YOUR GOAL
Give back exactly the lines of the material below, starting with the line with "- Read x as" and going on through the line with "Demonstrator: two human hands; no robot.".

LISTED ENTRIES
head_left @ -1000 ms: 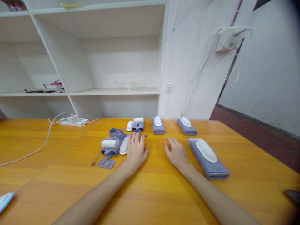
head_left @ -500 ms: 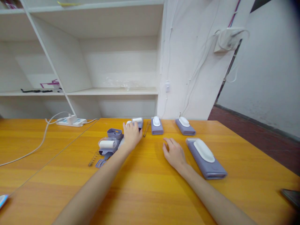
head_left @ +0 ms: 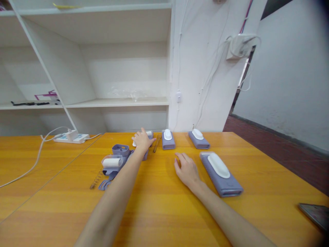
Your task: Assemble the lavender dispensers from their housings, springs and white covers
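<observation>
The left hand (head_left: pixel 142 140) is stretched over a far purple case (head_left: pixel 151 134) and a small white piece (head_left: pixel 134 144), both partly hidden beneath it; its grip is open, fingers spread and thumb out to the side, though I cannot tell whether it touches either. The right hand (head_left: pixel 187 169) lies low over the desk (head_left: pixel 159 206), its grip loosely curled and open, near a large purple case (head_left: pixel 222 175) topped by a white oval cover. Just right of the left hand lies a spring (head_left: pixel 157 143), then two smaller covered cases, the nearer one (head_left: pixel 168 143) and the farther one (head_left: pixel 199 141). Left of the left forearm sit an open purple shell (head_left: pixel 120 149), a white roll (head_left: pixel 111 162) in a clear-walled holder, a second spring (head_left: pixel 96 180) and a flat purple cutout (head_left: pixel 104 185). A power strip (head_left: pixel 82 138) lies farther left.
</observation>
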Available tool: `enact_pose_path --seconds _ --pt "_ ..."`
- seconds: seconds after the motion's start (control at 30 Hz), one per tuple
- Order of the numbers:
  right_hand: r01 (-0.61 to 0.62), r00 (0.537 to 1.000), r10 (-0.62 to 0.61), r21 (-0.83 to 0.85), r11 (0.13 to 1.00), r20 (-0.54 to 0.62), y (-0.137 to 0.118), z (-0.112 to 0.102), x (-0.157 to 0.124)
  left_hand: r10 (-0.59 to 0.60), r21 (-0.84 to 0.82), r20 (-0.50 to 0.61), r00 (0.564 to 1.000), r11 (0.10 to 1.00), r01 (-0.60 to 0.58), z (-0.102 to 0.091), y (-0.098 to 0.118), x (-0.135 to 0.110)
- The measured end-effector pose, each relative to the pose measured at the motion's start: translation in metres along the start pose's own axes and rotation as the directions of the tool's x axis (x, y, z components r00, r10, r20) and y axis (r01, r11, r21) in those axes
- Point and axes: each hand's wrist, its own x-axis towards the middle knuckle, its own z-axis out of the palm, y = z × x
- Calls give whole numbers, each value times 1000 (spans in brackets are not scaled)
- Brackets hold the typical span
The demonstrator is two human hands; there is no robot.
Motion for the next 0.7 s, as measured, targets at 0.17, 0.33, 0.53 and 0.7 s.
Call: enact_pose_path --seconds 0.17,0.33,0.53,0.7 --pt "0 1000 0 0 1000 -4 0 0 -1 -75 17 76 994 997 74 7 3 4" --pt "-7 1000 7 0 1000 0 0 0 0 -45 38 61 997 998 43 10 4 6" --pt "-5 1000 5 5 1000 -3 0 -2 0 -40 29 -6 999 999 40 11 4 2" --pt "-7 1000 7 12 1000 -6 0 -3 0 -37 -14 -96 995 999 36 2 6 -3"
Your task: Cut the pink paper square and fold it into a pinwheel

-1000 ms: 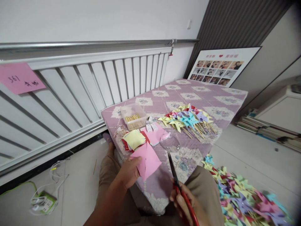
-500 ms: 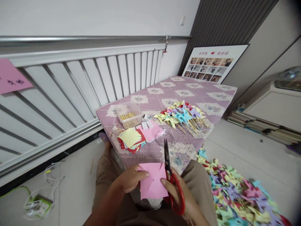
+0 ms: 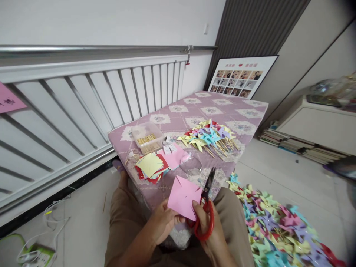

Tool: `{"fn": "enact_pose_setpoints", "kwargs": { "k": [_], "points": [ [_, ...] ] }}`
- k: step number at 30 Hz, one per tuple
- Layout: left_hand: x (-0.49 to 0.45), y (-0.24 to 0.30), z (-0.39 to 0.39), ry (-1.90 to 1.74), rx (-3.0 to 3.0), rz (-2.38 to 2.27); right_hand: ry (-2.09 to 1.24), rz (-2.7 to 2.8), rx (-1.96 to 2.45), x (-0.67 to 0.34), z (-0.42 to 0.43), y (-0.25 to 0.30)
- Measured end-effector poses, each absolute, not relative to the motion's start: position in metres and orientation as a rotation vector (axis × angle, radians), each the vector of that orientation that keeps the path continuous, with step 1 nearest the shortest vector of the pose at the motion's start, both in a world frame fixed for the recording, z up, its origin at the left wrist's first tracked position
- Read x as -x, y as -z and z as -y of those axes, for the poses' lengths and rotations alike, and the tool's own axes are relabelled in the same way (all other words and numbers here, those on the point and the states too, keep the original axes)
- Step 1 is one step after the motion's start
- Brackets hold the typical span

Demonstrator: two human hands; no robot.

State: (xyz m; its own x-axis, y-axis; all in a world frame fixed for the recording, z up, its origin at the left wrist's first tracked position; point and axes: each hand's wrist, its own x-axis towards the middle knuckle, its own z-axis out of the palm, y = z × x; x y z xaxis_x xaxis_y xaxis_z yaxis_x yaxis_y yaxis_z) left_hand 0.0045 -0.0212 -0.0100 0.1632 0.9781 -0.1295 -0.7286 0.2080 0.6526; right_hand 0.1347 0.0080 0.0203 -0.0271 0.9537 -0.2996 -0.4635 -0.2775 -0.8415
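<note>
Clock centred on the sheet (image 3: 181,199), pink and slit inward from its corners. Low on the floor, between eight and nine, a power strip (image 3: 41,256). Toward ten, along the wall, a white radiator (image 3: 87,111). Also toward ten but far nearer, on the table (image 3: 151,191), a stack (image 3: 150,165) of paper squares, yellow over red. Just beyond, at eleven, a clear box (image 3: 153,147) with thin sticks (image 3: 147,139) inside.

Between seven and eight, the left hand (image 3: 162,224), pinching the sheet's lower-left edge, fingers curled in below (partly hidden, so cannot tell how tightly). Farther up, near eleven, small white pieces (image 3: 169,149) on pink paper (image 3: 175,161). At the centre, the sheet, lifted over the near end of the table, spanning the gap between both hands.

Between four and five, the right hand (image 3: 208,228), thumb pressed onto the sheet's lower-right face, other fingers wrapped around the red handles of the scissors (image 3: 206,195). Blades pointing toward one, just beside the sheet's right corner (touching or apart, cannot tell). At one, a heap of pinwheels (image 3: 210,137); beyond, a photo board (image 3: 239,79). Just past three, on the floor, more pinwheels (image 3: 274,222).
</note>
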Motion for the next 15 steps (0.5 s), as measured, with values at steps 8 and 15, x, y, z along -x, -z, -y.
{"fn": "enact_pose_setpoints", "kwargs": {
  "k": [8, 15],
  "points": [
    [-0.033, 0.001, 0.011, -1.491, -0.248, -0.693, -1.541, 0.774, 1.026, -0.134, -0.007, -0.016],
    [-0.001, -0.01, -0.011, -1.616, -0.135, -0.846, -1.787, 0.918, 0.871, -0.152, 0.005, 0.003]
  ]
}}
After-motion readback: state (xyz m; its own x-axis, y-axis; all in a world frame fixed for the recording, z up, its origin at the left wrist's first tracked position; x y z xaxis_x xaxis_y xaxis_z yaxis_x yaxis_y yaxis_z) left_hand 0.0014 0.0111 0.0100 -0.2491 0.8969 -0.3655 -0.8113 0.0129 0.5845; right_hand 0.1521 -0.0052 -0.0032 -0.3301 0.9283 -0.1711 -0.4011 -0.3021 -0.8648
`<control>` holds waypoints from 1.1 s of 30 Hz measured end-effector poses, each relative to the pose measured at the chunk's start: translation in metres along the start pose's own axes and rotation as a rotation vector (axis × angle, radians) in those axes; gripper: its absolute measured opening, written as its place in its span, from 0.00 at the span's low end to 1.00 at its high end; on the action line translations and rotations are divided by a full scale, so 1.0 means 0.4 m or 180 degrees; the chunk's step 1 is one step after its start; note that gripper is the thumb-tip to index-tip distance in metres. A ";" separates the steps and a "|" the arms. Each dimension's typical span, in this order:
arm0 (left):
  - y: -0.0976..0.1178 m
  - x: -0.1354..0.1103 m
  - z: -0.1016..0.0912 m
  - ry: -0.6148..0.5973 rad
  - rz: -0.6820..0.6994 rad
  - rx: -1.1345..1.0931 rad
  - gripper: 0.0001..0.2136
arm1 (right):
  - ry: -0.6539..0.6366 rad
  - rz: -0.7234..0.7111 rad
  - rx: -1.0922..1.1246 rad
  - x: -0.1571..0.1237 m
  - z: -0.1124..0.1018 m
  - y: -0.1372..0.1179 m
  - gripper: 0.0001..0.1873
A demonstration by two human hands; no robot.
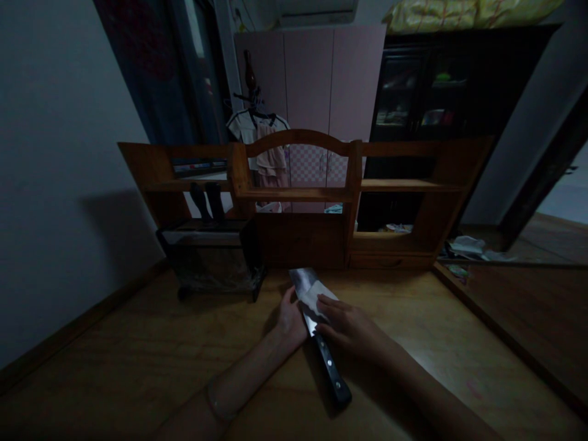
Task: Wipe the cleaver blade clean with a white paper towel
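Note:
A cleaver with a broad steel blade (304,284) and a black riveted handle (333,370) lies across the wooden desk (138,355), blade pointing away from me. My left hand (290,318) rests against the left side of the blade, fingers curled along its edge. My right hand (351,327) lies over the blade from the right, fingers pressing a small white cloth or tissue (316,295) flat onto the steel. The handle sticks out free toward me.
A dark knife block (211,257) with two black handles standing in it sits at the back left of the desk. A wooden desk hutch (303,196) with shelves runs along the back. Behind it stand a pink wardrobe (316,79) and a dark cabinet (427,92).

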State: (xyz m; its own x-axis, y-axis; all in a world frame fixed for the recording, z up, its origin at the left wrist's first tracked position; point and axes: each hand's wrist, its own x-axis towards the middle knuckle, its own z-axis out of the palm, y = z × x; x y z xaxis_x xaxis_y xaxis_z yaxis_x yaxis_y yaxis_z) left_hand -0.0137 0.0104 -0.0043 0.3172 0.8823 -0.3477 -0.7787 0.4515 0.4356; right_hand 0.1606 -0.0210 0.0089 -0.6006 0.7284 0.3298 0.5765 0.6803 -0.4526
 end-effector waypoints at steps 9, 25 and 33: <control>-0.001 -0.007 0.010 -0.0115 0.0039 0.0009 0.18 | -0.0226 0.0130 0.0052 0.001 0.016 0.014 0.29; -0.004 0.014 -0.013 -0.0056 0.0001 -0.0187 0.18 | -0.0193 -0.0182 0.0328 0.007 0.009 -0.030 0.24; -0.005 0.024 -0.021 0.0113 0.0006 -0.0217 0.18 | -0.0149 -0.0065 0.0385 0.009 0.003 -0.045 0.22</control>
State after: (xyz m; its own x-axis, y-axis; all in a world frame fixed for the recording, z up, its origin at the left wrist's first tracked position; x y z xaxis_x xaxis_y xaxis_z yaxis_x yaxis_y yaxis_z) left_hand -0.0138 0.0168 -0.0154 0.2971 0.8774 -0.3767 -0.8148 0.4386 0.3791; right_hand 0.1474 -0.0307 0.0173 -0.6383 0.7080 0.3022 0.4947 0.6780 -0.5437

SOLUTION TO THE EXERCISE
- Read x as -x, y as -z and z as -y of those axes, for the poses' lengths and rotations alike, and the tool's own axes are relabelled in the same way (all other words and numbers here, those on the point and the states too, keep the original axes)
- Step 1 is one step after the motion's start
- Brackets hold the typical span

Demonstrator: two human hands; no robot.

With this, the answer is done.